Boursiquot’s journey from focal point to non-factor in the second half coincided perfectly with Bolden Brace journey the opposite way. After scoring just four points in the first half — and six points in Tuesday’s game — Brace came alive in the second, powering the Husky offense with his rediscovered outside shooting touch.

Northeastern’s improved, balanced second-half offense exposed gaping holes in Detroit’s defense. The Titans alternated between a 2–3 zone, a 1–3–1 zone, and man defense, but didn’t look comfortable with any of them. Not only did their exact positioning vary from possession to possession, but several times they set up unusually far from the basket, allowing Northeastern’s cutters to break down the defense with backdoor cuts. This also allowed for a number of effective cross-court passes to perimeter shooters, explaining the Huskies’ improved three-point shooting in the second half. Northeastern’s titanic advantage in assists — 19 to Detroit’s six — indicates the havoc this caused.

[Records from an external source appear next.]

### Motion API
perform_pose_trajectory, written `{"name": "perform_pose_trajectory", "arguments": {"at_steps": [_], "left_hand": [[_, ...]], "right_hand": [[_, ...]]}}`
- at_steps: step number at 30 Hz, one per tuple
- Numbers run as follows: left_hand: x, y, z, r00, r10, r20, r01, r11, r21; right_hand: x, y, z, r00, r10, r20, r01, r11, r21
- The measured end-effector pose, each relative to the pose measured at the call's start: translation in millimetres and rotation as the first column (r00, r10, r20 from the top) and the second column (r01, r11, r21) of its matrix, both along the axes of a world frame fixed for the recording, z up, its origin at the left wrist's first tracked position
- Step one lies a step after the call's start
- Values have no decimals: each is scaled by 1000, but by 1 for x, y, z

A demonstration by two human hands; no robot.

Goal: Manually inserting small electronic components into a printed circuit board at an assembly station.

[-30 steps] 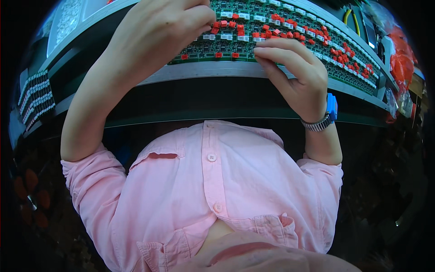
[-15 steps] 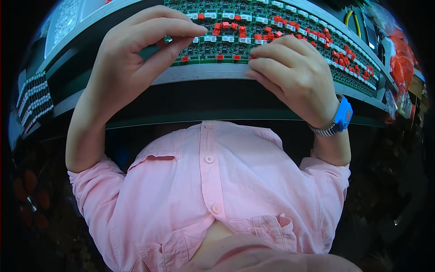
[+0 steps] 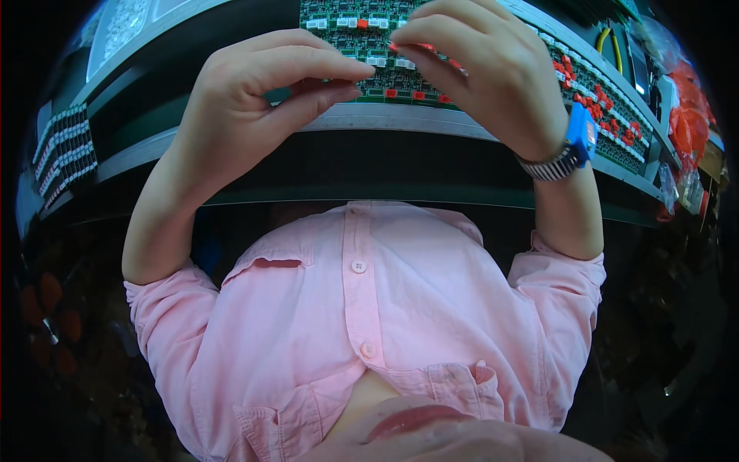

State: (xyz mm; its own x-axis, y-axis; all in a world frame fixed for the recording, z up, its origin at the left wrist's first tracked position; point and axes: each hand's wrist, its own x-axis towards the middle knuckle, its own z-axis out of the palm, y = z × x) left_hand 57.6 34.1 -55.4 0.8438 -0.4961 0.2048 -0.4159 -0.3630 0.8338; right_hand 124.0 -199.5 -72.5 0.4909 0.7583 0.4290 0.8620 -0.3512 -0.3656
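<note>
Below my hands lies a panel of green circuit boards (image 3: 404,86) with rows of white connectors and small red plastic pieces on it. My left hand (image 3: 258,88) hovers over the panel's left part, index finger and thumb curved toward each other with a gap between the tips; I see nothing held there. My right hand (image 3: 493,69) reaches over the panel, its fingertips closed on a small red plastic piece (image 3: 394,47), partly hidden by the fingers. Along the front edge sit several red pieces (image 3: 418,95) in a row. The right hand covers the panel's middle.
A metal rail (image 3: 362,117) runs along the front. More red pieces (image 3: 600,100) lie scattered on the right. A stack of board strips (image 3: 65,154) stands at left, below a tray of clear small parts (image 3: 119,31). Yellow-handled pliers (image 3: 610,48) and red plastic bags (image 3: 687,108) are at right.
My right hand has moved up and left from the front edge to the loose red pieces. My left hand has shifted slightly right and down. The view has shifted a little.
</note>
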Motion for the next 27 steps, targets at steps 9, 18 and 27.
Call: {"name": "perform_pose_trajectory", "arguments": {"at_steps": [9,18,27], "left_hand": [[3,-1,-4,999,-15,42,16,1000,-24],[-6,4,-1,998,-17,52,14,998,60],[-15,2,-4,992,55,112,-67,992,107]], "right_hand": [[-27,-58,4,992,-125,-4,125,991,-38],[-35,-52,25,980,-76,186,132,940,-315],[-45,-24,51,949,-44,311,186,876,-444]]}}
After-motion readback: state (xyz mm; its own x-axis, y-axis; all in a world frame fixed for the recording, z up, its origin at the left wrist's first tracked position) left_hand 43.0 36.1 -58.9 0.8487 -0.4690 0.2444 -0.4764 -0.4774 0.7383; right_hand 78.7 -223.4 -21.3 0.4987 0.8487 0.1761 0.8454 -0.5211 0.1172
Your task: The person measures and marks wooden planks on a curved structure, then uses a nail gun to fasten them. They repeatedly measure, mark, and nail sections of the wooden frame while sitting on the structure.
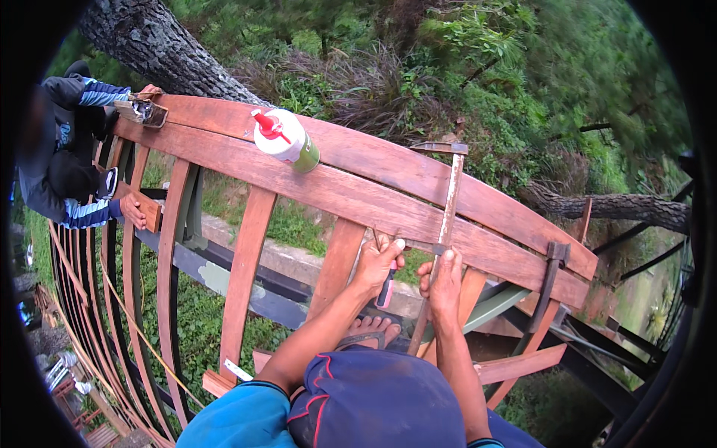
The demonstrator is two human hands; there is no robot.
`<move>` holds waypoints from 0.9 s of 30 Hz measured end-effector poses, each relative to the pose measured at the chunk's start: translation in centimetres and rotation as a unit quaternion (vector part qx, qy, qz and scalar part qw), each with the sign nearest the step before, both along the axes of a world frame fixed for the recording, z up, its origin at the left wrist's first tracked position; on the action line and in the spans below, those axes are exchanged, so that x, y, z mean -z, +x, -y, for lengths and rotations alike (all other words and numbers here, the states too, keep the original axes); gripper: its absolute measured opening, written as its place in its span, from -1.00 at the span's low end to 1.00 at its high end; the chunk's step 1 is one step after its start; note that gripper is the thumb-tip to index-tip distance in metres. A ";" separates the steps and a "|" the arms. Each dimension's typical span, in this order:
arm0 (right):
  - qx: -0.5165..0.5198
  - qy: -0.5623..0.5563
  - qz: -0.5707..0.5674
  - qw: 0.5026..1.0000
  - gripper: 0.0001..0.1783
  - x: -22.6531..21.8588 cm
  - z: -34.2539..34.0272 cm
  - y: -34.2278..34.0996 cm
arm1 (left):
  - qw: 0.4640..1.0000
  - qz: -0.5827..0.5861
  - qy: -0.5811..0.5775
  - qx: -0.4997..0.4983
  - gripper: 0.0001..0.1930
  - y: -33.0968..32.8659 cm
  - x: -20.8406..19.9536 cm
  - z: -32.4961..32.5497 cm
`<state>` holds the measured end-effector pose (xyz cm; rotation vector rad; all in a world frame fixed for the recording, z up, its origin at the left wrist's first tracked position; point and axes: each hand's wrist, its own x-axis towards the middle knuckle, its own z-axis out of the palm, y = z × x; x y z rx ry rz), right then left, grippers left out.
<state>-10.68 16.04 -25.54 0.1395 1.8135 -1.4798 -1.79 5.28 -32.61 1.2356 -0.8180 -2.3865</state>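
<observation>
My left hand (377, 265) is closed around a screwdriver-like tool with a pink-and-dark handle (386, 291). A thin shaft rises above the fingers by the lower plank's edge. My right hand (442, 282) grips a rusty bar clamp (451, 196) near its sliding jaw. The clamp's long bar crosses two reddish-brown planks, and its upper jaw reaches past the far edge of the upper plank (358, 158). The lower plank (328, 187) lies just above both hands. A white-and-green bottle with a red cap (287, 140) stands on the planks, left of my hands.
A second clamp (554, 276) grips the planks' right end. Upright wooden slats (250, 276) run below them over a dark metal beam (205, 272). At far left, a co-worker (71, 157) holds a wooden piece. A tree trunk (168, 48) and shrubs lie beyond; my sandalled foot (371, 332) shows below.
</observation>
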 end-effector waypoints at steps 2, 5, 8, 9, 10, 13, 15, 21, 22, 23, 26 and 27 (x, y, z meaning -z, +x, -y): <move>0.022 0.017 0.012 1.000 -0.54 0.0 0.0 -0.5 | 0.999 -0.025 -0.027 0.016 -0.60 0.0 -0.3 -0.5; 0.036 0.029 0.017 0.999 -0.58 0.2 -0.3 -1.0 | 0.999 -0.015 -0.036 0.030 -0.59 -0.3 -0.5 -1.2; 0.037 0.018 0.028 0.999 -0.66 0.3 -1.1 -0.9 | 0.999 -0.020 -0.021 0.023 -0.58 -0.1 -0.4 -1.9; 0.033 0.009 0.029 0.999 -0.68 0.4 -1.1 -0.8 | 0.999 -0.030 -0.017 0.017 -0.58 0.2 -0.3 -1.9; 0.028 -0.001 0.029 0.999 -0.69 0.6 -1.1 -0.6 | 1.000 -0.023 -0.006 0.013 -0.57 0.4 0.0 -1.9; 0.028 -0.014 0.034 0.999 -0.67 1.2 -0.6 0.3 | 0.999 -0.028 -0.022 0.024 -0.59 1.3 0.8 -1.2; 0.028 -0.009 0.032 0.999 -0.66 1.7 -0.1 0.9 | 0.999 -0.021 -0.038 0.027 -0.61 1.7 1.3 -0.6; 0.023 -0.022 0.035 0.999 -0.61 2.5 -0.1 1.4 | 0.999 -0.028 -0.041 0.012 -0.61 1.8 1.5 -0.4; 0.023 -0.029 0.036 0.999 -0.60 2.6 -0.2 1.3 | 0.999 -0.031 -0.041 0.012 -0.61 1.8 1.4 -0.5; 0.022 -0.030 0.043 0.998 -0.60 2.8 -0.3 1.3 | 0.999 -0.027 -0.041 0.012 -0.61 1.8 1.2 -0.6; 0.018 -0.036 0.050 0.998 -0.59 3.3 -0.3 1.3 | 0.999 -0.025 -0.045 0.009 -0.60 2.3 0.9 -0.6; 0.023 -0.022 0.054 0.998 -0.59 3.5 -0.3 1.4 | 0.999 -0.020 -0.040 0.013 -0.60 2.5 0.9 -0.4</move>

The Huskies spent most of the second half with a lead between seven and twelve points. Their biggest dark spot was Roland, who scored just seven points on ten shots. Five of those points came in the game’s closing minutes, after the outcome was apparent and Detroit’s defense was in desperation mode.

The win finalizes Northeastern’s non-conference record at 6–6. During the season’s first six weeks, the team has shown a number of bright spots, including the emergence of Roland as a bona fide star and the improved play of newcomers Eboigbodin and Tyson Walker. But Roland and Brace have each gone cold several times, leaving open the question of who can prop up the offense on their off nights.

The team will have eight days off before they open conference play at Towson on December 28. The day before that game, WRBB will publish a ranking of all 10 CAA teams based on how they fared in non-conference play.